George Goldner, record label owner, record producer, and promoter who played an important role in establishing the popularity of rock and roll in the 1950s, by recording and promoting groups that appealed to young people across racial boundaries such as the Crows, Frankie Lymon and the Teenagers, and Little Anthony and the Imperials, was born in Brooklyn, NY in 1918.
Bobby Lewis, rhythm and blues singer best known for his 1961 #1 hit “Tossin’ and Turnin’,” was born Robert Alan Lewis in Indianapolis, IN in 1925.
Wayne Moss, guitarist, bassist, record producer, songwriter, Nashville session musician for several well-known artists, and co-founder of Area Code 615 and Barefoot Jerry, was born in Charleston, WV in 1938.
Barry Mann, songwriter, who with wife Cynthia Weil, wrote or co-wrote dozens of songs made popular by numerous artists such as “On Broadway,” “You’ve Lost That Lovin’ Feeling,” “Kicks,” and “We’ve Gotta’ Get Out Of This Place,” was born Barry Imberman in Brooklyn, New York City in 1939.
Brian Bennett, drummer for the Shadows, was born in Palmers Green, North London, England in 1940.
Carole King, the most successful female songwriter of the latter half of the 20th century in the US, having written or co-written 118 pop hits on the Billboard Hot 100 between 1955 and 1999, many of which were written with her first husband Gerry Goffin, was born in Manhattan, New York City in 1942.
Mark Mathis, singer and member of The Newbeats, was born in Hahira, GA in 1942.

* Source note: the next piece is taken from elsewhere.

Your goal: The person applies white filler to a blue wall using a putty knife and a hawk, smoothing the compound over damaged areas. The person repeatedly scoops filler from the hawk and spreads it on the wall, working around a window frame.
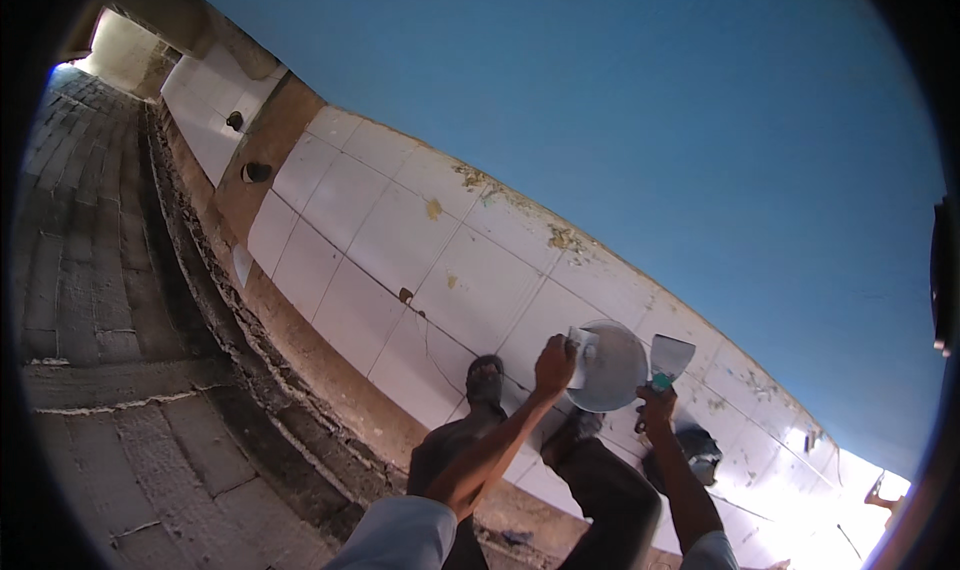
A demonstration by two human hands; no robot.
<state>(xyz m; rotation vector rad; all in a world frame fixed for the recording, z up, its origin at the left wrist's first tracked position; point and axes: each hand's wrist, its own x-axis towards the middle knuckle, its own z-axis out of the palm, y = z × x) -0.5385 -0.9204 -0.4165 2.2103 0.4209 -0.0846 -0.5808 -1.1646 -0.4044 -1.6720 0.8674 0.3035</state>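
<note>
Two hands are working over a band of white tiles (380, 240) running from far left to near right. The left hand (553, 363) is holding a round metal pan (612, 367) by its left rim, its grip clenched on the edge. The right hand (655, 407) is grasping a scraper (668, 358) by its green handle (the blade is standing just right of the pan, almost touching it). Below the hands, two sandalled feet (486, 378) are resting on the tiles. A brick floor (90, 270) is lying to the left.
</note>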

Barbara Lewis, singer and songwriter known for her 1965 hit single “Baby I’m Yours,” was born in Salem, MI in 1943.
Major Harris, R&B guitarist and singer for groups including The Delfonics, was born in Richmond, VA in 1947.
Joe Ely, singer, songwriter, and guitarist who has performed with many rock and country artists, was born in Amarillo, TX in 1947.
Holly Johnson, musician, writer, solo artist, bassist for Big in Japan, and lead singer for Frankie Goes to Hollywood, was born William Johnson in Liverpool, England in 1960.
David Rotheray, lead guitarist for The Beautiful South, was born in Hull, East Riding of Yorkshire, England in 1963.